I am uncertain I can stop crying long enough to recount the tale. First, you should try to pronounce his name. Bilambiliba. Try to imagine what a black Robin Williams might look like. That’s him.

Some things that are flashing around my mind are the way he laughs – his shoulders shake a little, his chin is tucked towards his chest, he’s smiling and making a scratching noise in the back of his throat.

It always kind of annoyed me the way he ate peanuts; he wouldn’t place them in his mouth. It was more like a projectile launch from around the region of his chest to his mouth. But, why be annoyed by this? Death has a way of turning a person’s idiosyncrasies into something dripping with nostalgia.
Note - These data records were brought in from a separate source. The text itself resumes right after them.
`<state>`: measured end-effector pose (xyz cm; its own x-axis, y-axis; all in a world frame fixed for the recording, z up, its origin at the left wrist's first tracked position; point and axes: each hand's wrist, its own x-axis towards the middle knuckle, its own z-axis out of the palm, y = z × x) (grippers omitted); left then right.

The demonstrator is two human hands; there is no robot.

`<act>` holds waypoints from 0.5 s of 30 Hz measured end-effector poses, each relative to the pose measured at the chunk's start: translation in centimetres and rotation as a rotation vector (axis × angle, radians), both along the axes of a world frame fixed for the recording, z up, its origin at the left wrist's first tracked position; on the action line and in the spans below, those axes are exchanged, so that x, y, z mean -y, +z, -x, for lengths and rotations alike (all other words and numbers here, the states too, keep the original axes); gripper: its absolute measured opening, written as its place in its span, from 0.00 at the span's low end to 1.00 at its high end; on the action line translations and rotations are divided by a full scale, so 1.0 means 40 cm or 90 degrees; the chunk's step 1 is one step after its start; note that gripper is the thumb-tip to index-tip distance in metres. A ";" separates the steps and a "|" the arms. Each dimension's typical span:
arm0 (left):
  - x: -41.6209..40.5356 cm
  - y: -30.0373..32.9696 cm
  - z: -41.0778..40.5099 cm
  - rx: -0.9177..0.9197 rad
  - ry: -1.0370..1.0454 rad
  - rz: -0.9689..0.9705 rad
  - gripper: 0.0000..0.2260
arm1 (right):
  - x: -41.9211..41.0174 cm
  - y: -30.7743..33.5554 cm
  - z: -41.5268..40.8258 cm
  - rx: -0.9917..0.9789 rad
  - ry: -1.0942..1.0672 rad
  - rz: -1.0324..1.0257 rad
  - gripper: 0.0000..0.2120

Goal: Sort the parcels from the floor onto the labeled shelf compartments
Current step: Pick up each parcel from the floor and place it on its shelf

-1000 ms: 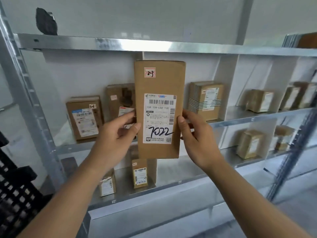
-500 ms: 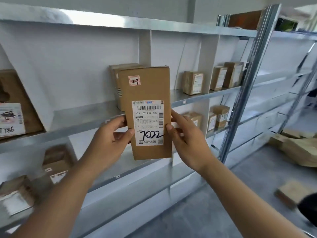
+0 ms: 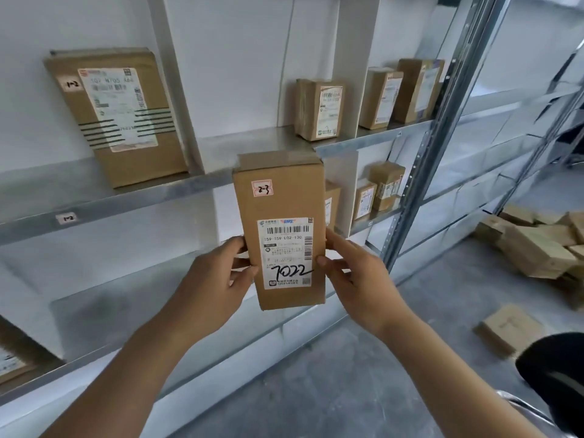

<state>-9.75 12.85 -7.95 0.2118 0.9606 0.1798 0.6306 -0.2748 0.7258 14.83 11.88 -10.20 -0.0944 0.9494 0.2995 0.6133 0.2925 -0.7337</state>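
An upright tall cardboard parcel (image 3: 281, 197) carries a red-edged sticker reading 2-3 and a white shipping label with 7022 handwritten on it. My left hand (image 3: 211, 279) grips its lower left edge and my right hand (image 3: 354, 276) grips its lower right edge. I hold it in front of the metal shelf unit (image 3: 104, 203), whose upper shelf edge bears a small tag reading 1-2 (image 3: 65, 218). The compartment behind the parcel's top has a bare metal floor.
A large parcel marked 1-2 (image 3: 120, 115) leans in the left compartment. Smaller parcels (image 3: 319, 109) stand in compartments to the right, on two levels. A metal upright (image 3: 442, 121) divides shelf units. Loose parcels (image 3: 534, 245) lie piled on the grey floor at right.
The view has swung right along the shelves and the parcel has come lower in it. Both hands keep the same hold on the parcel's lower edges.
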 end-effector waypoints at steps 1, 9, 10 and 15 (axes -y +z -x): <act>-0.032 -0.021 -0.017 0.005 0.001 0.009 0.12 | -0.027 -0.013 -0.019 -0.002 -0.006 0.007 0.24; -0.227 -0.103 -0.135 0.049 0.021 0.075 0.12 | -0.225 -0.076 -0.142 -0.007 -0.009 0.068 0.26; -0.245 -0.107 -0.148 0.053 0.030 0.081 0.12 | -0.249 -0.082 -0.157 -0.001 -0.012 0.070 0.26; -0.324 -0.134 -0.226 0.058 0.097 0.094 0.13 | -0.367 -0.126 -0.231 0.047 0.046 0.050 0.26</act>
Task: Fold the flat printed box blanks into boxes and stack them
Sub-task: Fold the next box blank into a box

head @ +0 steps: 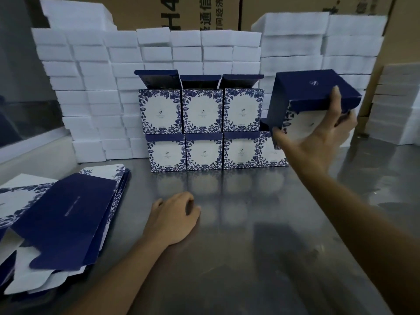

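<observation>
seven folded boxes (202, 123) stand stacked on the surface (250, 246); right hand (322, 133) holds another box (313, 94) tilted above the right-end gap. left hand (172, 219) rests loosely curled, empty, beside flat blanks (61, 214).

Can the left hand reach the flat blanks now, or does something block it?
Probably yes. The left hand rests empty on the table, beside the blanks, with nothing between them.

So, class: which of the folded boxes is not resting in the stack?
The tilted box gripped by the right hand, at the stack's right end; the others sit upright in rows.
</observation>
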The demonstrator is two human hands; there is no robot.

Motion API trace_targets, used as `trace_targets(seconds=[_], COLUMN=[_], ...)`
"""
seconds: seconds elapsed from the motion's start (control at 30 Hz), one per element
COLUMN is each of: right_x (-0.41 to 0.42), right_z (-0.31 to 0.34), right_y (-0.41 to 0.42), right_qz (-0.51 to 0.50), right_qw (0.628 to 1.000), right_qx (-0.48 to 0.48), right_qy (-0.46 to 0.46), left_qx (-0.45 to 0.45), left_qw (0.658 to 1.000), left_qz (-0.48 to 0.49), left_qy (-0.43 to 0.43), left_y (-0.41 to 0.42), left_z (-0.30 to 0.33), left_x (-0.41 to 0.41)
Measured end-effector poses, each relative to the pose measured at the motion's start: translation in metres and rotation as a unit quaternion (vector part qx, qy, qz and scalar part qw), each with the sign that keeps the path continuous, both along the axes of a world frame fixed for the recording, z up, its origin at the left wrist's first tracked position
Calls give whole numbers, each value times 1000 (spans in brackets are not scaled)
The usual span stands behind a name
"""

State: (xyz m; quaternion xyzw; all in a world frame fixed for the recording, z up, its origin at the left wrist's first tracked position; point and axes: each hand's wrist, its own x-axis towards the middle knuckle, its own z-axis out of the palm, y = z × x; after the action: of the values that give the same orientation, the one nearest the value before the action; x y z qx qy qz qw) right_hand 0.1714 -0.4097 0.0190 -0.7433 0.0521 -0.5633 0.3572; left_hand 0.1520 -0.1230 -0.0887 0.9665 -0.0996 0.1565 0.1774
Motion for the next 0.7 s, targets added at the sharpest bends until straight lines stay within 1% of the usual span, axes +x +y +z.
trace_targets(seconds=[0.33, 0.43, 0.57, 0.7], right_x=[66, 84, 101, 116], right_z=[28, 29, 28, 22], right_y=[-21, -20, -19, -19], right_qz=[-33, -30, -31, -25], right_qw=[999, 999, 996, 992], right_qx=[6, 27, 3, 4], right_qy=[7, 35, 85, 120], left_qx=[32, 35, 37, 42], left_qw=[999, 998, 998, 998], left_qz=[36, 45, 49, 48], left_qy=[1, 6, 4, 5], left_y=[-6, -9, -12, -13], left_z=[-2, 0, 1, 1], left_x=[55, 67, 78, 80])
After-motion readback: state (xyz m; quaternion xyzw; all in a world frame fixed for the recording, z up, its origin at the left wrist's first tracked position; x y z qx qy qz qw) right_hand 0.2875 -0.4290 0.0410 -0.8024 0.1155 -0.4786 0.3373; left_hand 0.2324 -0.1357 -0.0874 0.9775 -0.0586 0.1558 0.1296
He was one of the only people here that consistently gifted me yams, as if I am lacking the resources to eat let alone march out into my courtyard and pound yams in a giant pedestal and mortar. But, we know this is not the thinking. What about his family? I am the one who should be giving him food.

It’s what breaks my heart now. What are his three wives and twenty-two children supposed to do now? He now makes my case against polygamy here. There are so many things wrong here. What a mess. The least of my concerns now is polygamy.

I feel just a little more defeated when one of the good ones is lost. This world needs all the gems it can get its dirty, grimy hands on.

I went to the burial yesterday. I lost it, just f**king lost it. I didn’t care. Some woman tried to make me stop crying by clawing at my face. People don’t show this kind of emotion here, not really, not as an adult, not even when someone dies, at least, not publicly. Since this death was personal, all bets were off and I went there with all my American sentimentality hanging on my sleeve.

It’s amazing how much his brothers, and definitely one in particular, look like him. Every time I saw that brother and the sympathy I felt for him it was enough to bring forth fresh wells of tears to my eyes.

What really got me shaking with grief was seeing the photograph famed and hanging next to the entrance to his home. It was us – my homologue and I having a calabash of Tchouk in Kossia’s stand at the market. How classic.